* **WHAT THE EXERCISE ASKS**: Write out the entire listing below exactly, with the pictures left out.

* **DATASET CONTENT**:
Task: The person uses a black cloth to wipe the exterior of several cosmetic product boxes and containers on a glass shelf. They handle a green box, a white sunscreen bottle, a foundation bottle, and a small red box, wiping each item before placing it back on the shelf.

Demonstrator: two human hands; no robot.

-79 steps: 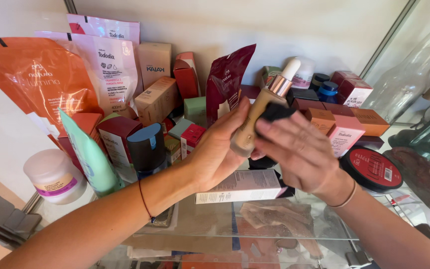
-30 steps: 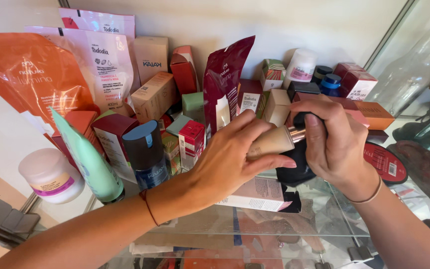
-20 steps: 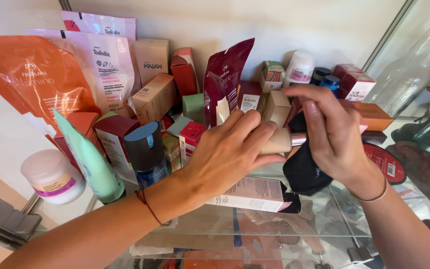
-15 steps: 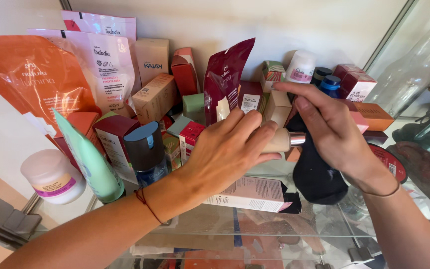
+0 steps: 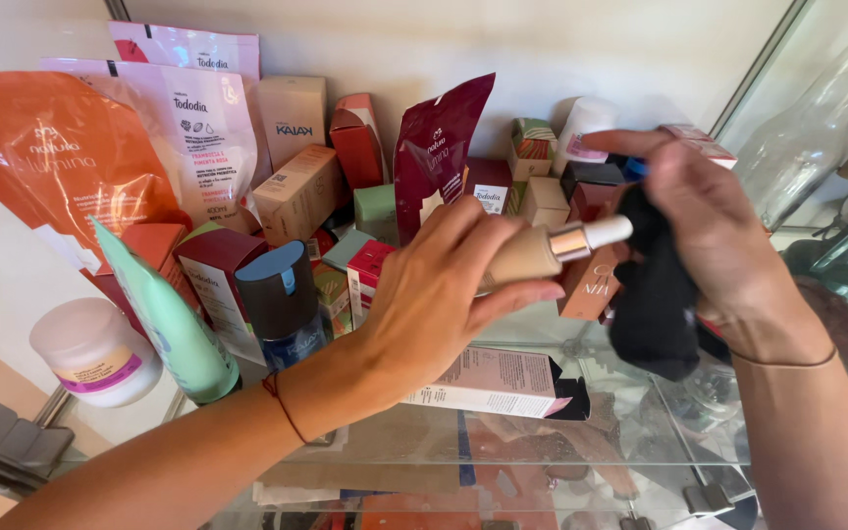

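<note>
- We hold the beige dropper bottle (image 5: pixel 527 257) level in our left hand (image 5: pixel 434 304), fingers (image 5: pixel 503 299) curled shut around its body, its white tip pointing at the right hand.
- Our right hand (image 5: pixel 709 236) bunches a black cloth (image 5: pixel 655 294), fingers closed on it, just beyond the tip.
- Best keep the bottle steady and wipe with small strokes above the glass shelf (image 5: pixel 542 442), clear of the boxes (image 5: pixel 296 191) behind our fingers.

The left forearm rises from the lower left of the frame to the left hand (image 5: pixel 444 294) at centre, fingers curled closed in a grip, pointing right. The right hand (image 5: pixel 709 236) at right centre is closed too, its forearm running down to the lower right corner.
</note>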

* **ANSWER FOR THIS EXERCISE**:
Task: The person uses a black cloth to wipe the exterior of several cosmetic product boxes and containers on a glass shelf. They handle a green box, a white sunscreen bottle, a foundation bottle, and a small red box, wiping each item before placing it back on the shelf.

Demonstrator: two human hands; no robot.

-79 steps: 
-30 steps: 
-20 steps: 
-15 steps: 
+0 steps: 

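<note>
- We hold the beige dropper bottle (image 5: pixel 527 257) level in our left hand (image 5: pixel 434 304), fingers (image 5: pixel 503 299) curled shut around its body, its white tip pointing at the right hand.
- Our right hand (image 5: pixel 709 236) bunches a black cloth (image 5: pixel 655 294), fingers closed on it, just beyond the tip.
- Best keep the bottle steady and wipe with small strokes above the glass shelf (image 5: pixel 542 442), clear of the boxes (image 5: pixel 296 191) behind our fingers.

The left forearm rises from the lower left of the frame to the left hand (image 5: pixel 444 294) at centre, fingers curled closed in a grip, pointing right. The right hand (image 5: pixel 709 236) at right centre is closed too, its forearm running down to the lower right corner.
</note>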

No more is needed for this exercise.